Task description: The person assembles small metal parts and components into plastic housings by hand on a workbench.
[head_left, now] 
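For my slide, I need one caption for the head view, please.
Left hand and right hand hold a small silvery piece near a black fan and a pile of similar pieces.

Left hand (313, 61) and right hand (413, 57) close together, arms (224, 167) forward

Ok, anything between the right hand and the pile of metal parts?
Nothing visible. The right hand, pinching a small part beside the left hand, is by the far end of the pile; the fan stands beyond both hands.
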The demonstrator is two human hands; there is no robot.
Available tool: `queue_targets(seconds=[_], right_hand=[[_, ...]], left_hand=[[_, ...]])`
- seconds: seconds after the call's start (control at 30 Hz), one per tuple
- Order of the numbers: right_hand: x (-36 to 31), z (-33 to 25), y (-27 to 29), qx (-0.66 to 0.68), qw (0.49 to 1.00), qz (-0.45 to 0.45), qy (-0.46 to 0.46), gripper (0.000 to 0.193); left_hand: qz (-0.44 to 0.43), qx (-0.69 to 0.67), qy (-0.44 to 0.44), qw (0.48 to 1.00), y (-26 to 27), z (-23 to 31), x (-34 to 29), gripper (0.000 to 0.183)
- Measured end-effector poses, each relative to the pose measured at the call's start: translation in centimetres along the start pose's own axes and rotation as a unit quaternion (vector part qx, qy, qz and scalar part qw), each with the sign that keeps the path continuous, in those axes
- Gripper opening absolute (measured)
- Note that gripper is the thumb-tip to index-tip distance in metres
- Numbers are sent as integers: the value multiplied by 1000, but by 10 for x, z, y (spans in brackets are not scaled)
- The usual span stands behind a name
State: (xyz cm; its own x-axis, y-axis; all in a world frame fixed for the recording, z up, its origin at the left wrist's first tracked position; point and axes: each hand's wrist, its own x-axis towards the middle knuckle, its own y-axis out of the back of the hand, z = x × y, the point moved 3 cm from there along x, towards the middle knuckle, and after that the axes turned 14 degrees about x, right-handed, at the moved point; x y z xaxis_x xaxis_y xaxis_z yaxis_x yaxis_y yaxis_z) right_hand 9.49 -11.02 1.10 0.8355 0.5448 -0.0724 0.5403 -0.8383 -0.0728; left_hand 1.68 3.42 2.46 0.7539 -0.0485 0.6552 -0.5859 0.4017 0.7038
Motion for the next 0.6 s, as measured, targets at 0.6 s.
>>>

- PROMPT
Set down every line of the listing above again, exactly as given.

- COMPLETED TASK
Task description: The person assembles small metal parts and components into plastic housings by hand on a workbench.
[head_left, now] 
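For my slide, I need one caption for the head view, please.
Left hand and right hand hold a small silvery piece near a black fan and a pile of similar pieces.

Left hand (313, 61) and right hand (413, 57) close together, arms (224, 167) forward

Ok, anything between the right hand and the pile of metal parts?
Nothing visible. The right hand, pinching a small part beside the left hand, is by the far end of the pile; the fan stands beyond both hands.
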The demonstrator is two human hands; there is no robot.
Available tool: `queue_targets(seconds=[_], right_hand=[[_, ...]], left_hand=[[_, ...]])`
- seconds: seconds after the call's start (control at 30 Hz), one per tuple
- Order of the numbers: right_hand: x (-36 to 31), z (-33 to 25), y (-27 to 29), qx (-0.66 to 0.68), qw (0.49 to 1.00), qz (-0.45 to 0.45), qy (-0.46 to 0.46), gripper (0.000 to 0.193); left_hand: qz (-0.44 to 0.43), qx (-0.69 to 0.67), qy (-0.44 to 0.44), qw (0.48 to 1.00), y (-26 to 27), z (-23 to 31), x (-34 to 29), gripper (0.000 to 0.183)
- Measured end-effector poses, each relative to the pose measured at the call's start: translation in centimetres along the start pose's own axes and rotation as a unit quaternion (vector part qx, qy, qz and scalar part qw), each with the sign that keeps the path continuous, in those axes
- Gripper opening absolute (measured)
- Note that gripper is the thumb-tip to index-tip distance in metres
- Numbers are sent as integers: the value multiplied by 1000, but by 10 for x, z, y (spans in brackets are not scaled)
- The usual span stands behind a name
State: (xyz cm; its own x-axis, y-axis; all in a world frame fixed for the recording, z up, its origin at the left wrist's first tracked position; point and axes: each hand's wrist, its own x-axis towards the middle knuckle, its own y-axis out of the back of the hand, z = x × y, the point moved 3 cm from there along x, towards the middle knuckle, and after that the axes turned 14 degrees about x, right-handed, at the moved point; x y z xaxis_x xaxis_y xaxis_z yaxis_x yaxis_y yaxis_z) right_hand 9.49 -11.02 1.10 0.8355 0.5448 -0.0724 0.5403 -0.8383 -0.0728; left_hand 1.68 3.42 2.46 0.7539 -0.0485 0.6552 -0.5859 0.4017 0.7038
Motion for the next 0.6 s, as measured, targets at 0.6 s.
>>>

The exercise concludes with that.